When we broke the kiss and came up for air, he held me at arms length and gazed into my eyes.

"I love you so much, Hal. But if we are meant to be together, then sex will wait until the right time. Besides," He grinned at me. "if it doesn't happen you'll never forget me. I'll be the one who you didn't succeed in seducing."

I was frustrated. I pulled away and turned my back to him.

"Fuck you, Rob. You're playing a mind game."

He wrapped me in his arms, and kissed the top of my head.

"You're going to do it, Hal. You're going to fuck the living daylights out of me. And I promise, I'll do the same to you, but not here, not now."

I drove him to the airport and watched him board the small commuter plane to Atlanta. I knew that if I never saw him again I would never forget him.

Being that I seem t o be a broadcaster of my emotional state, he had even been more sensitive to me. How could he have managed to close me out, to be so insensitive to me? I couldn't understand it. I got up and shed the clothes I had been wearing for the last two days, and got into a hot shower. I was revived somewhat by the strong torrent beating on my tired muscles.

I dressed in 501s and a pullover shirt and went down to the lobby to see what I could find to eat. I had no appetite, but I needed some food in my stomach. There was a restaurant in the hotel. It didn't appeal to me. I walk out on to the street and looked both directions. There was a Taco Bell a block to the east. Just the thing I wanted, good ol' California cuisine. I strolled down to it and ordered myself a Mexican Pizza and a large Coke. I had eaten about half of it when a good looking young fellow said something to me.

"Get away from me, you damned faggot." I growled at him.

I was immediately ashamed of myself and turned to apologize. He had disappeared. I had lost what bit of appetite I had; I tossed the rest. Carrying the Coke, I wandered back up to my room and turned on the TV. I stared at the screen for a couple of hours. I couldn't tell you what I watched. My mind was lost in a fog of abandonment.

About eleven the phone rang. I picked it up.

"Yes?" I asked. It was Robert.

"Hal? Are you okay?"

"Why do you ask?"

"You were just so abrupt. I thought you would be glad to see me.

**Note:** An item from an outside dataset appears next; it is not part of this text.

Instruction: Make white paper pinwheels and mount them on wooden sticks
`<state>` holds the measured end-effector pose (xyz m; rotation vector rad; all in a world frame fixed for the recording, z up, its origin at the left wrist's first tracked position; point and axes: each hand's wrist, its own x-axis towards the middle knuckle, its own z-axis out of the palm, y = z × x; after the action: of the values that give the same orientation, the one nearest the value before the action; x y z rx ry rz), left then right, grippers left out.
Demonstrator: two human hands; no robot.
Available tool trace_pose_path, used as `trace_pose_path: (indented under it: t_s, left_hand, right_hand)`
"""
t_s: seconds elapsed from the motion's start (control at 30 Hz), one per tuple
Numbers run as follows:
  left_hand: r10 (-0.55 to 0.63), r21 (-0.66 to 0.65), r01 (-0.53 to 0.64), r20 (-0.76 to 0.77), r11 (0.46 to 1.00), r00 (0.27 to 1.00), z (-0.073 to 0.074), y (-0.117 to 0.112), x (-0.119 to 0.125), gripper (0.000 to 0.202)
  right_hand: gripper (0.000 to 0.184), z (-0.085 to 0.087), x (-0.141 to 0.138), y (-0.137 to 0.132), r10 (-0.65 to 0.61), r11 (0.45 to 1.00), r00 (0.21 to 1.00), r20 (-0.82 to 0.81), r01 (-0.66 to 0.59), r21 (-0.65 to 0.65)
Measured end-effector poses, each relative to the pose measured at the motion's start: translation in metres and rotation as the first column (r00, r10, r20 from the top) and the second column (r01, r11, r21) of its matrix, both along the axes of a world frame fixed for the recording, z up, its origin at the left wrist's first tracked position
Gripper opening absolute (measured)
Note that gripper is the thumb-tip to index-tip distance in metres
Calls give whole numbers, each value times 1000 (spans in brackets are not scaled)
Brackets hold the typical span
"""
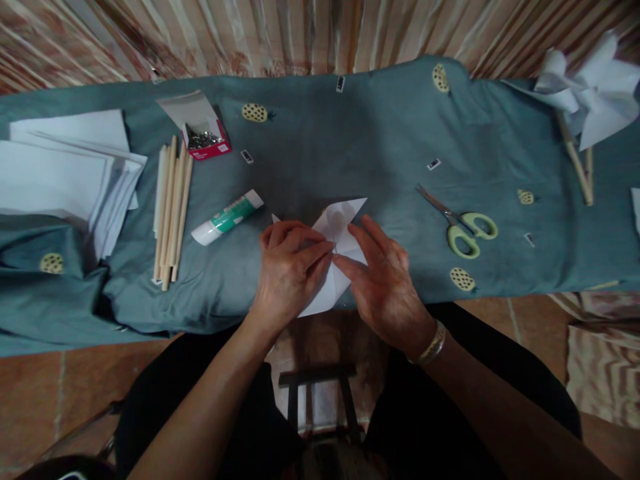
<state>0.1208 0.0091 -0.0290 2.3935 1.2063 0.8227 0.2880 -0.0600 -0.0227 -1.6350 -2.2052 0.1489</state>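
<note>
A folded white paper shape [345, 220] lies at the near edge of a teal cloth [350, 133]. My left hand [287, 267] rests on its left side, fingers curled and pinching the paper near its centre. My right hand [383, 280], with a bracelet at the wrist, presses fingertips on the paper's centre from the right. The lower part of the paper is hidden under both hands.
A glue stick [227, 217] lies left of the paper, beside a bundle of wooden sticks [171, 210]. A stack of white sheets [65, 173] sits far left. A small box of pins [203, 133] is behind. Green-handled scissors [463, 227] lie right. Finished paper pinwheels [590, 87] are far right.
</note>
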Motion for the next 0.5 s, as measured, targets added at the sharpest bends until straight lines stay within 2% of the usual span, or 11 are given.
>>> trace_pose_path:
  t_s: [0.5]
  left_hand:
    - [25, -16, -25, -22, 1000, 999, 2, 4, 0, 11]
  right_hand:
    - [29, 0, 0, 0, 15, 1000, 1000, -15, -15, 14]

I was looking forward to spending some time with you."


"What do you mean?"

"Why would you want to waste your time with me? You've got Suzy."

"Ah, I do have Suzy." There was silence for a few moments and then he said, "You're jealous?"

"No, Rob, I am not jealous. I'm disappointed. That's all."

"I thought you'd be happy for me, Hal."

"What's happened to you, Rob? What happened to your sensitivity?"

"What are you talking about?"

"Look, there is no sense in continuing this conversation. You're not the person I knew. And I don't think I want to know you now. So long, Rob."

I laid the phone back into its cradle. I sat there. Numb. I replayed the conversation in my head. Robert's speech had been slightly slurred, I realized. Apparently it was alcohol or drugs that shut down his ability to pick up on others emotions. But even realizing that made me feel no better. I eventually picked up the phone and called my dad in Santa Barbara.